## The task:
Please print every line from the one containing "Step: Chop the" through the last line of the records below, exactly as written and nothing more.

(Items listed in a dataset)
^^^^^^^^^^^^^^^^

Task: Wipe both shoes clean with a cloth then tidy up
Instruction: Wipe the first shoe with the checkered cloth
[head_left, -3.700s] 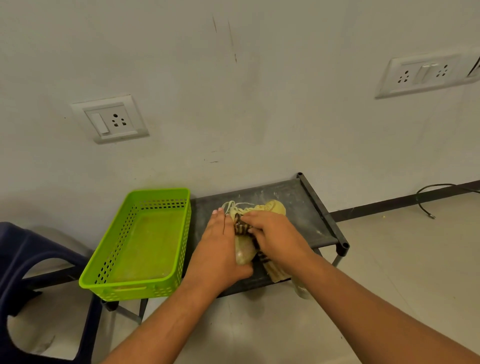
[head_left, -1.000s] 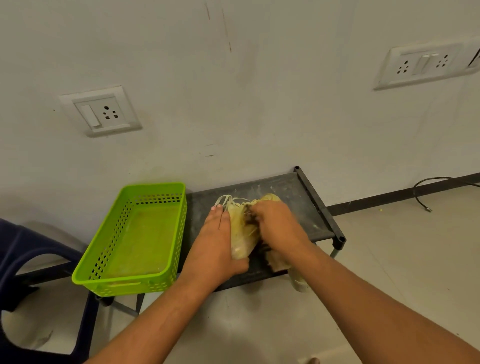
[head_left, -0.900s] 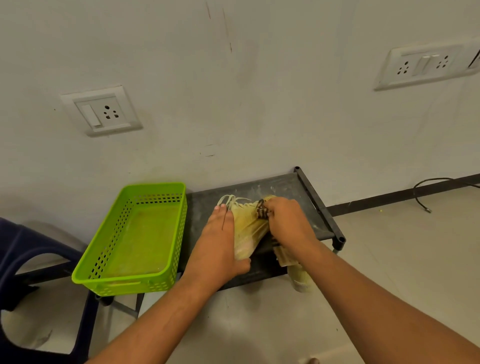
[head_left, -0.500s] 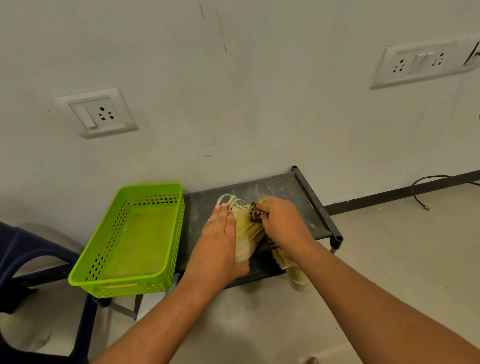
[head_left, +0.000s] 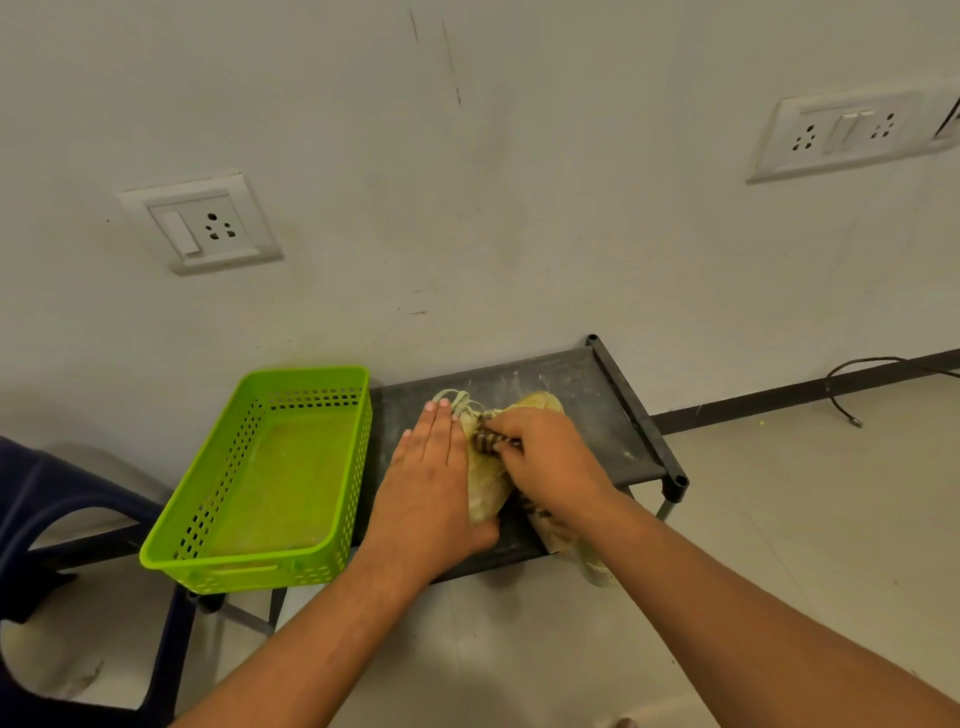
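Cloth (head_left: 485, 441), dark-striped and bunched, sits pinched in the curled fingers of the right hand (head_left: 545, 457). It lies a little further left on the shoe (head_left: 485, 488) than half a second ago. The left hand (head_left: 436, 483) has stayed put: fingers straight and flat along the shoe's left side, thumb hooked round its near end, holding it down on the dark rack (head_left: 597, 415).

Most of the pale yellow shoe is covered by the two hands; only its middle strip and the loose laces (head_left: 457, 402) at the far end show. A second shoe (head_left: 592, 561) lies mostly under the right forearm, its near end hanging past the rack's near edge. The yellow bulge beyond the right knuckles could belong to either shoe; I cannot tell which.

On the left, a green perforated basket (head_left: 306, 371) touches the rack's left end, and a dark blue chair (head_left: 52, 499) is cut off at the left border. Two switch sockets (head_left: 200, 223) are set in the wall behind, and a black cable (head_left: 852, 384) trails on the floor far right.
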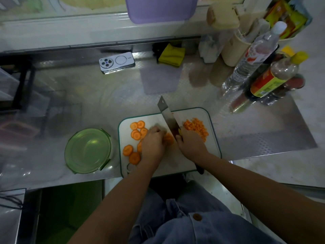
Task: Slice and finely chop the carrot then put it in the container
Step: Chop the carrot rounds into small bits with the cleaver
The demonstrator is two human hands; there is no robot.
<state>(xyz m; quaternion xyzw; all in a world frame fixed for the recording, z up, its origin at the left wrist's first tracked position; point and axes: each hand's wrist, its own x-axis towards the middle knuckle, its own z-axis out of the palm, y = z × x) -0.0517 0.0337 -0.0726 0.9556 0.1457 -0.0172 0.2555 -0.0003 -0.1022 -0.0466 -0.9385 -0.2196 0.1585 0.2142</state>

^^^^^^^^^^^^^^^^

## Response:
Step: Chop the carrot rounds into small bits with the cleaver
The demonstrator is two human hands; there is no robot.
<state>(xyz m; quaternion xyzw; all in a world frame fixed for the recording, z up, its origin at the left wrist's first tracked position; point and axes: each hand's wrist, its own x-axis towards the middle knuckle, its own z-axis out of the palm, y = z × x) -0.0517 0.0337 -0.0726 0.9556 0.1457 -0.0172 0.2555 -0.0003 -0.1022 -0.0466 -0.9385 -0.2196 0.1585 0.2142</state>

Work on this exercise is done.